NESSUNO HA VOLUTO CHIARIRE neanche cosa ci facesse il drone Mq9 Reaper (tipo Preadator B) della nostra Aeronautica in volo sulla prima linea della battaglia di Tripoli, cioè nell’area di Tarhouna dove l’Esercito nazionale libico (Lna) agli ordini del generale Haftar ha posto il suo acquartieramento per espugnare la capitale Tripoli, che gli resiste da oltre sette mesi. Il drone con i cerchi tricolori sulle ali è stato abbattuto il 20 novembre dalla contraerea di Haftar e solo uno scarno comunicato della Difesa ha parlato di una sua missione di supporto all’operazione Mare Sicuro, cioà quella a sostegno dell’attività anti-migranti della Guardia costiera del governo Serraj.

MA LE MILIZIE DI HAFTAR in lotta con quelle di Serraj per il controllo di Tripoli si sono ben guardate dallo scusarsi con il governo di Roma per l’abbattimento del drone italiano, al contrario di ciò che hanno fatto nel caso dell’altro drone abbattuto, questa volta a stelle e strisce, appena il giorno dopo, sempre nell’area di Tripoli. In quel caso il comando di Haftar si è scusato, sarebbe stato scambiato per un velivolo armato a controllo remoto di fabbricazione turca, come quelli che da mesi solcano il cielo della capitale per ordine del premier Serraj.

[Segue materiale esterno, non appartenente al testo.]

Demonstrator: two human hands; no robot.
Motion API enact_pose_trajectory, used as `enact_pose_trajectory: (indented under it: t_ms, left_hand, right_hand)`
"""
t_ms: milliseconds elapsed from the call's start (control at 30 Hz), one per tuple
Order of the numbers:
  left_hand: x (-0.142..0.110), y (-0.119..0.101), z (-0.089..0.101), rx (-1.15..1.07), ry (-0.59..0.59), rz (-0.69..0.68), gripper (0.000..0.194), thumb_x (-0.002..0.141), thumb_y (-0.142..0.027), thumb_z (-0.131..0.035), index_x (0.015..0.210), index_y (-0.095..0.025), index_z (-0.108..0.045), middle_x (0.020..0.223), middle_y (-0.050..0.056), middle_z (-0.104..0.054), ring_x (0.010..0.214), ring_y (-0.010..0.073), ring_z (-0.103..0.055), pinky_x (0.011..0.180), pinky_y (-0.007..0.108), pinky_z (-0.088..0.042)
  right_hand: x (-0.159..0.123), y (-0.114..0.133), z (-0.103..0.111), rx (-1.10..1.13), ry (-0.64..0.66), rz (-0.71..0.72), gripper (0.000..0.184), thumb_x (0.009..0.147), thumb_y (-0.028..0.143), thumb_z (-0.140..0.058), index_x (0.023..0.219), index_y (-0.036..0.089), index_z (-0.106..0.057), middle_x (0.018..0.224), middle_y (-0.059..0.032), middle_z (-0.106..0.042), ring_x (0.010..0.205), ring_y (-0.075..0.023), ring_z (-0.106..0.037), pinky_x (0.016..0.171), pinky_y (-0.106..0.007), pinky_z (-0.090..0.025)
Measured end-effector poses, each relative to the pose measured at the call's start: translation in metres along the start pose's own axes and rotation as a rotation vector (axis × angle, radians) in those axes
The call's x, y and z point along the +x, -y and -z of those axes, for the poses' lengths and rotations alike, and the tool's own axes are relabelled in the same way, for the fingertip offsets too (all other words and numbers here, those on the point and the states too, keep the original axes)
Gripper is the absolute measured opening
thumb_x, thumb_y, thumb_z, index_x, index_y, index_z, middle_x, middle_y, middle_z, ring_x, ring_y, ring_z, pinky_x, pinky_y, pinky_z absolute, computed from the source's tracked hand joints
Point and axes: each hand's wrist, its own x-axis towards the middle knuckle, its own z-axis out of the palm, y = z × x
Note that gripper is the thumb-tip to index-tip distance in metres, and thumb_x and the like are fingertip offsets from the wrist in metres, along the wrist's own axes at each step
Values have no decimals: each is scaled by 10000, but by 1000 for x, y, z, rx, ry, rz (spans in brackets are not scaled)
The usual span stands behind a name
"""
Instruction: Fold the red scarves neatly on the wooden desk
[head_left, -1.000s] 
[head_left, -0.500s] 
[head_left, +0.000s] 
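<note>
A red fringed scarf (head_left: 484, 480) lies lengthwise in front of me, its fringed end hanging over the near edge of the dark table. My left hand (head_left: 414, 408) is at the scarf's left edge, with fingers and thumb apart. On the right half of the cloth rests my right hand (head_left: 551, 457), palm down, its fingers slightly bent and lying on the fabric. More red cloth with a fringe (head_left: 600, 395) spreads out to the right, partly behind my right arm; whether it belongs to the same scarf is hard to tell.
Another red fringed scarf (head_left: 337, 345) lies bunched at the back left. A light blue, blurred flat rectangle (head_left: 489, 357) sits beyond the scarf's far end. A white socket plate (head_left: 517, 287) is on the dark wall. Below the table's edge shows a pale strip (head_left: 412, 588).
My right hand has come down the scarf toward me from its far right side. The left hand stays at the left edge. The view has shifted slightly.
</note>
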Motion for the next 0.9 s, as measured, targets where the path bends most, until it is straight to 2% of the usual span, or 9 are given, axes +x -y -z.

E non è per parlare di questo episodio che una delegazione americana di alto rango ha voluto avere un abboccamento nei giorni seguenti con lo stesso Haftar.

WASHINGTON È ALLARMATA casomai dal la presenza di centinaia di mercenari russi al fianco di Haftar documentata dai giornali statunitensi come New York Times e Washington Post. Paramilitari d’assalto del Wagner Group, agenzia privata di contractors che il Cremlino utilizza sui fronti di guerra dove non vuole esporsi in tutta evidenza, come l’Ucraina, la Siria e il Sudan. Anche grazie a loro l’Lna riesce ancora a controllare l’80% del territorio libico, con il sostegno dell’Egitto, degli Emirati e più timidamente della Francia. L’ambasciatore Usa in Libia Richard Norland martedì scorso ha ribadito al premier Serraj l’inquietudine di Trump per «il crescente intervento russo che destabilizza il Paese».

ANGELA MERKEL, che a fine estate aveva preso il testimone dai fallimentari tentativi di Parigi e Roma per tentare di portare accordi di pace in Libia, è ancora alle prese con l’oranizzazione di una conferenza internazionale a Berlino alla quale nessuna delle due parti in conflitto sembra interessata a partecipare. Serraj per tutelarsi da una disfatta è volato due giorni fa a Istanbul dove ha firmato importanti accordi di cooperazione militare. La Libia, nell’unico orizzonte europeo di sigillare le frontiere dai flussi migratori, in silenzio rischia di diventare un protettorato turco.